Макарыч - Эльмира Нетесова
Шрифт:
Интервал:
Закладка:
— Поперед пути не стану. Коли хошь, чуешь, што надо — иди.
Марья побледнела. Залилась слезами пуще прежнего. Запричитала:
— Одумайся, отец! Вдруг сгинет. Единый он у нас. Не пускай. Млад еще. Голова горячая. Рано ему в тайжищу-то. Нехай дома. Около нас. Все сердце по нем изведется. Каждый день слезы душить станут. Не терял он там уголь этот, распроклятый, золото не закапывал, зачем искать станет? Кто его накормит, обстирает там? Да неужто ему девчонка нас заменит? — обиделась она на Зойку.
— Не из-за себя зову, — вспыхнула та.
— Хошь бы из-за сибе. Так то не зазорно. Баба за свое щасте руками ухватитца должна. Ить такия, как наш, на тышшу единай, — похвалился Макарыч и добавил: — Чай, в науке уже цельный год отбыл. Через три зимы сам начальником сделаитца.
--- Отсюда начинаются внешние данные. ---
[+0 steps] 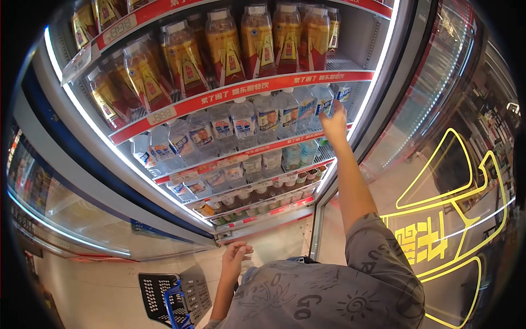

— Зачем ты, отец, такое вот зря говоришь? — перебил его Колька.
Макарыч хитро подморгнул ему.
— Так я сегодня и пойду, — решил парень.
Довольная Зоя улыбнулась.
Макарыч вышел на крыльцо проводить Кольку. Не целовал. Ни о чем не просил. Только слегка стукнул парня по плечу. Подтолкнул к Зойке и сказал:
— Ступай! Да не оплошай там.
Он долго смотрел, как все дальше в тайгу уходили Николай и Зойка. Вот они и совсем скрылись с глаз. Лишь легкое потрескиванье сучьев жгучим эхом отдавалось в сердце лесника.
— Што ж мине нонче осталось-та? С Марьей носки вязать? Али тараканов на печке пужать? Вот идол. Внутрях пусто. Ровно мыши там попировали.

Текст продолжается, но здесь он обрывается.